Doctors have a new drug to prescribe to treat Alzheimer’s disease.
Earlier this month, the U.S. Food and Drug Administration (FDA) approved the use of the drug, donanemab, which maker Eli Lilly plans to sell under the brand name Kisunla.
The drug is administered through a monoclonal antibody infusion every four weeks, and is used to treat early-stage Alzheimer’s and cognitive impairment by helping to remove the amyloid plaque buildups thought to cause Alzheimer’s.
An FDA advisory panel recommended approval of the drug in June after concluding the benefits of using it outweighed its potential risks, which include brain swelling and bleeding.
“We know these medicines have the greatest potential benefit when people are treated earlier in their disease, and we are working hard in partnership with others to improve detection and diagnosis,” Anne White, executive vice president and president of Lilly Neuroscience, Eli Lilly and Company said in a press release.
Eli Lilly’s most recent study showed a slower mental decline in groups with both less advanced and more advanced stages of the disease compared to those taking the placebo, with greater effects seen the longer the drug was taken.

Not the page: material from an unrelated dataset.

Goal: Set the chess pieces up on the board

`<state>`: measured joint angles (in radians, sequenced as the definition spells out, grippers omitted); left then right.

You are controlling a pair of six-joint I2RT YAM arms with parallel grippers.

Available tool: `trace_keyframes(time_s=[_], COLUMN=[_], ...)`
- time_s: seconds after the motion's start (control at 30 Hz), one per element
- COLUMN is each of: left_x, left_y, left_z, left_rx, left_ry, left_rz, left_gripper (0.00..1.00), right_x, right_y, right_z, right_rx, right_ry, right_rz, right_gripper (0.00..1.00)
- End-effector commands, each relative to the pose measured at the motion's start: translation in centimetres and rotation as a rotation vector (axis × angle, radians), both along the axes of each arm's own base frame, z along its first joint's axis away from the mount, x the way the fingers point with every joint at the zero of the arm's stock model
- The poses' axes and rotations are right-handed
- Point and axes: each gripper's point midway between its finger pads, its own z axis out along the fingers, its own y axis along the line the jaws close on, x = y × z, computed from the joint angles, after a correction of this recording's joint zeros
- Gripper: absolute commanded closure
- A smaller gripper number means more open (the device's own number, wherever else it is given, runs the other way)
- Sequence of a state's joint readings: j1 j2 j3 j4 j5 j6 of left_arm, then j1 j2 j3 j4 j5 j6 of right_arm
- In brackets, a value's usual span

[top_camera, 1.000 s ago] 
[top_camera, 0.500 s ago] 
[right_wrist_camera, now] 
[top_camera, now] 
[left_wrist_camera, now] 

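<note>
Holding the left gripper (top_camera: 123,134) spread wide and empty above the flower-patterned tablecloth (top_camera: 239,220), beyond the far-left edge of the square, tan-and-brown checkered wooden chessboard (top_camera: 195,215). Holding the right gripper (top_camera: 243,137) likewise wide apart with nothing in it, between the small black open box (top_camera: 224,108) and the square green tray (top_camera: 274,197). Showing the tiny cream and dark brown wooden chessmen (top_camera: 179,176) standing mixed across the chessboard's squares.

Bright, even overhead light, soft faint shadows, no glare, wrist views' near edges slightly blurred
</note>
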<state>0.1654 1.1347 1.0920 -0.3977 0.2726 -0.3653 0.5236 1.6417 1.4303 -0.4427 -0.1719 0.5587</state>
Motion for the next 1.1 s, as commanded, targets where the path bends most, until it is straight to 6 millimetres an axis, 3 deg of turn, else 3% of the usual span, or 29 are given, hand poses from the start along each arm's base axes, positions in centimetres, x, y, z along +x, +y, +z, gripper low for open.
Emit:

People taking the drug saw their cognitive decline delayed by between 4.5 and 7.5 months. They also had a 39% lower risk of advancing to the next clinical stage of dementia, according to Eli Lilly.
The cost for treatment is anticipated to range depending on how long a patient is being treated, ranging from $12,522 for six months up to $48,696 for 18 months. Each vial costs around $696. According to Eli Lilly, “more than 98%” of Medicare patients should be able to remove the costs for treatment through their coverage.